### TASK DIRECTIONS
Omit all pictures, then print the entries exactly.

### MATERIAL SUPPLIED

------------------------------------------------------------------------

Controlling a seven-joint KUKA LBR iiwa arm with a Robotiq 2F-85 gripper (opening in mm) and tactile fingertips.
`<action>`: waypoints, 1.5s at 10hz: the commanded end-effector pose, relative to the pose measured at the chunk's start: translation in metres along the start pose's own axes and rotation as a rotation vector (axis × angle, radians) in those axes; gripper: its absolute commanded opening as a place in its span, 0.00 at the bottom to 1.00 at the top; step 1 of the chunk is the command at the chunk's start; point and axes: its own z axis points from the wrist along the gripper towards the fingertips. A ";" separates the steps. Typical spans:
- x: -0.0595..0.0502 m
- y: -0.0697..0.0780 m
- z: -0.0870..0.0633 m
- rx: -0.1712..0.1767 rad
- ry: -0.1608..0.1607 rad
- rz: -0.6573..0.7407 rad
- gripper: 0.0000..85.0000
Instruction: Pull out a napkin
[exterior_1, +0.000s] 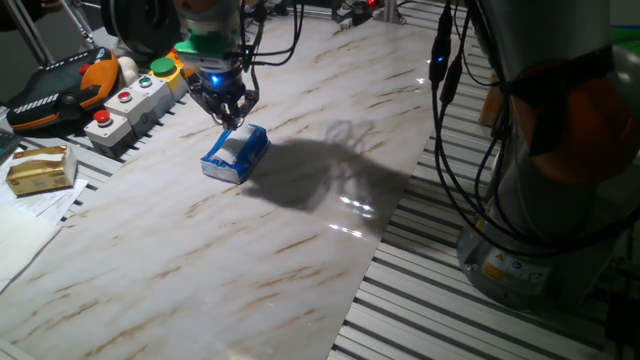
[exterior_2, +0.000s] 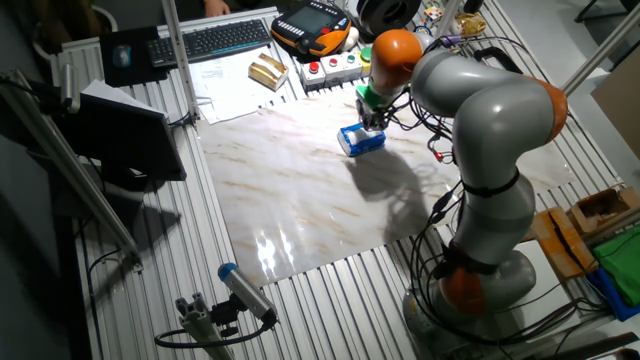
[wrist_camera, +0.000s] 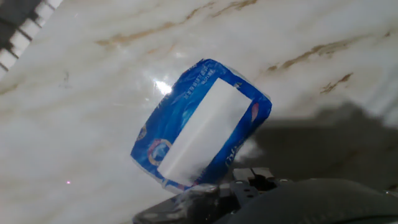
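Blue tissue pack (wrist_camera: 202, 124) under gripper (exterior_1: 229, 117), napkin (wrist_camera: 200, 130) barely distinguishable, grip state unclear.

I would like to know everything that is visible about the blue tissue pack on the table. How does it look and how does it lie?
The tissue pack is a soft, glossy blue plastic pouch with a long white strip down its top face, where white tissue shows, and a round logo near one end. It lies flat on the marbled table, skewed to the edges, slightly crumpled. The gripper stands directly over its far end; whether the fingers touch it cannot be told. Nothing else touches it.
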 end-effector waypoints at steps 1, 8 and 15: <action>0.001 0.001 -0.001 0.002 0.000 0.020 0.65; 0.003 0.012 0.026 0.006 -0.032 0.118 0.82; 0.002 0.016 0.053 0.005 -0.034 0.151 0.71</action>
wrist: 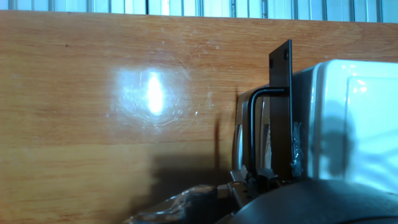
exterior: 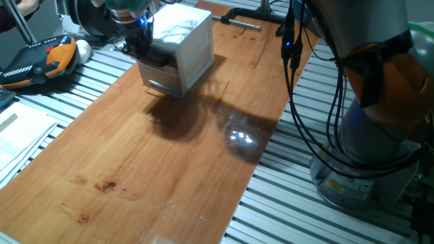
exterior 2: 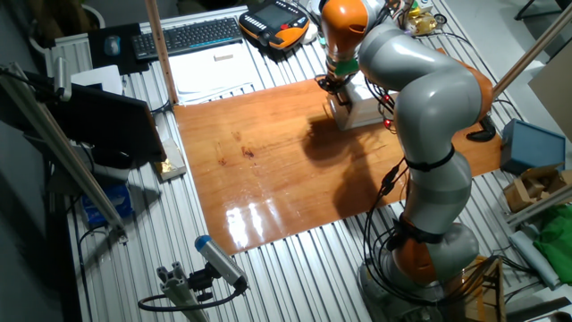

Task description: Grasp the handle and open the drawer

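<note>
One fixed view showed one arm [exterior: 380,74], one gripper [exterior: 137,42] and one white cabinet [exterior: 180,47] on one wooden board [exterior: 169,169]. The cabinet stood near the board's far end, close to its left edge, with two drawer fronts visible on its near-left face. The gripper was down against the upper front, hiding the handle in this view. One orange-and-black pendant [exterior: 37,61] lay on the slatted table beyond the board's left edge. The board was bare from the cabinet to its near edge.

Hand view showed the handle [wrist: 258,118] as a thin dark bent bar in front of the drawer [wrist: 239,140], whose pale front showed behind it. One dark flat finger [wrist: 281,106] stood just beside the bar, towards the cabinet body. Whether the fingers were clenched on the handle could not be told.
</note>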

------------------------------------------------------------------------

### RESULT OF THE EXERCISE
Controlling a seven-joint KUKA LBR iiwa arm with a Robotiq 2F-85 gripper (opening in mm) and tactile fingertips.
`<action>`: waypoints, 1.5s at 10hz: the commanded end-effector pose, relative to the pose measured at the chunk's start: translation in metres along the start pose's own axes and rotation as a rotation vector (axis × angle, radians) in those axes; gripper: its absolute commanded opening as a place in its span, 0.00 at the bottom to 1.00 at the top; step 1 of the chunk is the command at the chunk's start; point and axes: its own z axis points from the wrist along the gripper towards the fingertips. A ";" separates the steps. Typical spans:
- x: -0.0595..0.0502 m
- y: -0.0697..0.0780 m
- z: -0.0870..0.0633 m
- rx: -0.1712..0.1767 rad
- ry: -0.1608..0.1607 rad
- rz: -0.6573..0.7407 rad
- gripper: 0.0000..85.0000
Instruction: Pull out a napkin
[exterior_1, +0.000s] 
[exterior_2, +0.000s] 
[wrist_camera, +0.000s] 
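Blue tissue pack (wrist_camera: 202, 124) under gripper (exterior_1: 229, 117), napkin (wrist_camera: 200, 130) barely distinguishable, grip state unclear.

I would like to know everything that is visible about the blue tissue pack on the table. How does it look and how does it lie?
The tissue pack is a soft, glossy blue plastic pouch with a long white strip down its top face, where white tissue shows, and a round logo near one end. It lies flat on the marbled table, skewed to the edges, slightly crumpled. The gripper stands directly over its far end; whether the fingers touch it cannot be told. Nothing else touches it.
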 end-effector waypoints at steps 1, 8 and 15: <action>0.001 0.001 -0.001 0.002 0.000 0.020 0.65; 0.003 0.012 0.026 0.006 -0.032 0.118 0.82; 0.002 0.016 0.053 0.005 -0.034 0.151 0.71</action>
wrist: 
exterior: 
exterior 2: 

Task description: Grasp the handle and open the drawer

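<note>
One fixed view showed one arm [exterior: 380,74], one gripper [exterior: 137,42] and one white cabinet [exterior: 180,47] on one wooden board [exterior: 169,169]. The cabinet stood near the board's far end, close to its left edge, with two drawer fronts visible on its near-left face. The gripper was down against the upper front, hiding the handle in this view. One orange-and-black pendant [exterior: 37,61] lay on the slatted table beyond the board's left edge. The board was bare from the cabinet to its near edge.

Hand view showed the handle [wrist: 258,118] as a thin dark bent bar in front of the drawer [wrist: 239,140], whose pale front showed behind it. One dark flat finger [wrist: 281,106] stood just beside the bar, towards the cabinet body. Whether the fingers were clenched on the handle could not be told.
</note>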

Besides this answer, the exercise requires nothing else.